実は、このラッパ自体、同じ寸法の物をすでに作っていました。 数字を良く見ると、上が70-37/下が50-28(27)とほぼ同じ寸法です。
これは、70に切った布を37に折りながら縫う、50に切った布を28(27)に折りながら縫うという意味。もともと左側は、エンジニアシャツ等で使っていました。
裏付きのCPOを作るにあたり問題は、フロント部分。単純に平ミシンで縫えば簡単なのですが、表・裏があり厚みのある身頃をチェーン、前立て縫いで縫おうとするとラッパに生地が引っかかりとても難しい。去年は、オリジナルと同じ続き前立てで作ってみましたがかなり苦労をしました。
そこで、今年は別に切った前立てで挟み込んで縫う方法、こちらを取ってみる事にしました。ラッパもちょうど良い寸法があるしよしよしとサンプルを進めてみると・・・縫えません。もともと、ポルカドットや5-6オンス程度のシャンブレーを縫うために作ったラッパなので生地が詰まってしまいます。と言う事で、結局また新たなラッパを作りました。

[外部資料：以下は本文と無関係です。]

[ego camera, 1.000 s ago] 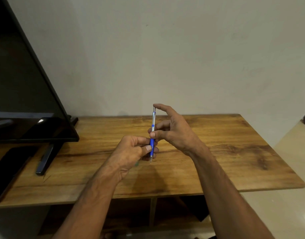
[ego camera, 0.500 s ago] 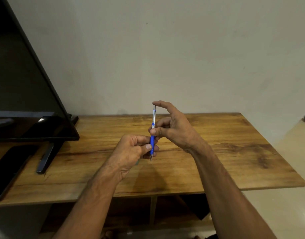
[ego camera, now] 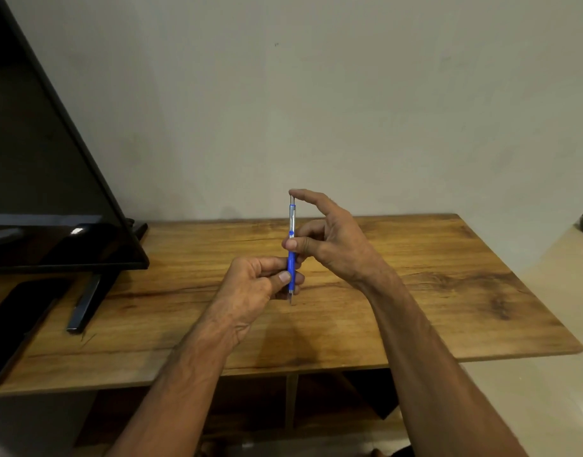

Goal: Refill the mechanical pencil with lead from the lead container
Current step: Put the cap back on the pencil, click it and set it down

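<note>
A blue and silver mechanical pencil stands upright above the wooden table, tip pointing down. My left hand pinches its blue grip near the tip between thumb and fingers. My right hand holds the barrel at mid-height with the thumb and middle finger, while its index finger rests on the pencil's top end. The lead container is not visible; a speck of green showed under my left hand earlier, but nothing of it shows now.
A dark flat screen on a stand fills the left side of the table. A black phone-like slab lies at the table's front left. A pale wall rises behind, and a light floor lies to the right.
Both hands and the pencil have stayed almost still; the right index finger remains on the top end. The view has shifted slightly.
</note>
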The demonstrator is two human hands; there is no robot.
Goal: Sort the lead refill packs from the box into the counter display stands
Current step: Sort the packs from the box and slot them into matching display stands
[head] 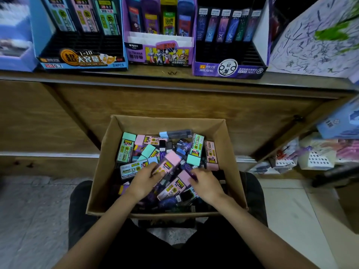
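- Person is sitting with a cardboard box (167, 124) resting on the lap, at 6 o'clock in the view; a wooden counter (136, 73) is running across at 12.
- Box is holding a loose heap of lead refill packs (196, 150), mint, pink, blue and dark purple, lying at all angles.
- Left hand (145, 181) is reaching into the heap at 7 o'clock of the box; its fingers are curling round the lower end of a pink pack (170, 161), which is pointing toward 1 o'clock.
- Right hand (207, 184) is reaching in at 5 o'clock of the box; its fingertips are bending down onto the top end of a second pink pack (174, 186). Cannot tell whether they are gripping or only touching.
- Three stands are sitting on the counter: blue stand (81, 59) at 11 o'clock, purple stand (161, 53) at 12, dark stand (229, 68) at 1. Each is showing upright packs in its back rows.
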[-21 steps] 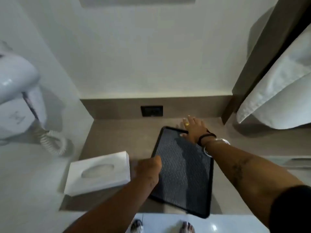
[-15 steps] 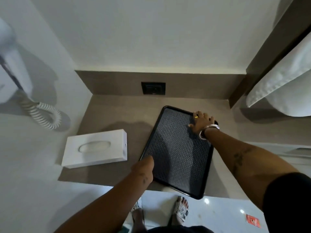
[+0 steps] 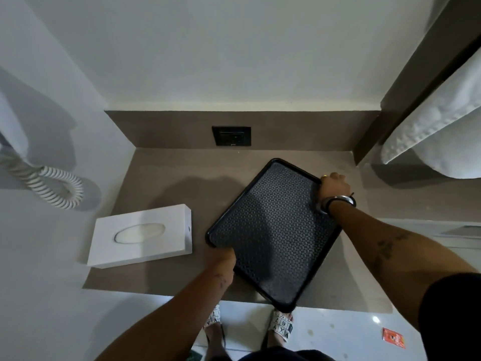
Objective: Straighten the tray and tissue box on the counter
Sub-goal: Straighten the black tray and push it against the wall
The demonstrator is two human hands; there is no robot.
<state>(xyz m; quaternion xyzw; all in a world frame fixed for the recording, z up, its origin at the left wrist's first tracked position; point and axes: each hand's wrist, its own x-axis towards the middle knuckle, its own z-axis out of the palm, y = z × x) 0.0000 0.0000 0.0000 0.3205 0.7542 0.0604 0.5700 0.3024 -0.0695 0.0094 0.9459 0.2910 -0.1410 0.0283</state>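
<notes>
Tray-straightening is the step in hand, as I judge it; the tissue box is not being touched.

Far left of frame: a white coiled cord (image 3: 52,187) is hanging against the white wall, ribbed and springy-looking.

Left of centre: the tissue box (image 3: 141,235) is lying flat on the counter (image 3: 166,178), a white, smooth, hard-edged rectangle with an oval dispensing slot on top. It is sitting slightly skewed to the counter's front edge, just beside the tray but apart from it.

Lower centre: the left hand (image 3: 223,257) is meeting the tray's near-left edge. Its fingers are curling over or under the rim; I cannot tell which, nor how firmly they are closing.

Centre: the tray (image 3: 273,230) is lying on the matte brown counter, turned diagonally, with its near corner overhanging the front edge. It is a black rectangle with rounded corners, a raised glossy rim and a fine woven-pattern grey liner, probably non-slip.

Upper centre: a black wall socket (image 3: 231,136) is sitting in the brown backsplash.

Right of centre: the right hand (image 3: 334,187), bangle at the wrist, is clamping the tray's far-right corner, fingers closed over the rim.

Upper right: a white textured towel (image 3: 437,134) is hanging.

Next move, as a judgement: rotating the tray until its sides are running parallel to the backsplash and sliding it back off the overhang, then squaring the box.
</notes>
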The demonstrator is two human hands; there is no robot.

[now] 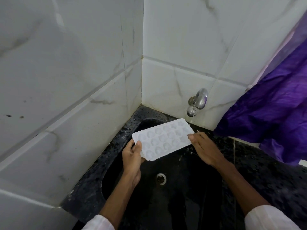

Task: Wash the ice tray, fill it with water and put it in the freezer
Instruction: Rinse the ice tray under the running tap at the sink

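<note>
A white plastic ice tray [163,138] with several small moulded cavities is held level over a black sink [182,188]. My left hand [132,155] grips its near left corner, thumb on top and fingers underneath. My right hand [203,148] pinches its right edge with fingertips. A chrome tap [197,102] sticks out of the tiled wall just beyond the tray's far right corner. A thin stream of water falls from the tap past that corner.
White marble-look tiled walls [74,80] meet in a corner behind the sink. A speckled black counter [265,171] surrounds the basin, with the drain [161,178] below the tray. Purple cloth [274,105] hangs at the right, over the counter.
</note>
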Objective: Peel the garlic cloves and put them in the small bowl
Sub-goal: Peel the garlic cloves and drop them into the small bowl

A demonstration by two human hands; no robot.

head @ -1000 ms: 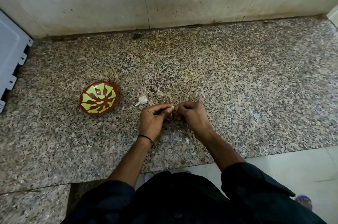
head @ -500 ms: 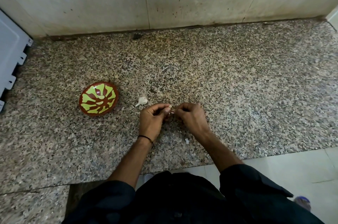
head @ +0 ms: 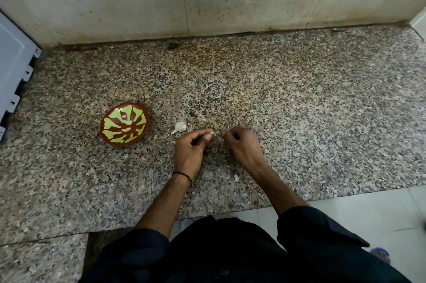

このように、服の仕様は古着などすでに出来上がった製品を繰り返し観察し、真似つつそれをまた違う物に転用する事の繰り返しです。ある意味、算数と似ていて階段のように、一つできるとその仕様を活かしてまた次にとつながっていきます。
ただ、難しいのが生地との兼ね合いで、今回のように方法としては同じであるけれど、生地の厚みに応じた金具・ミシンのセッティングの必要な場合があるのです。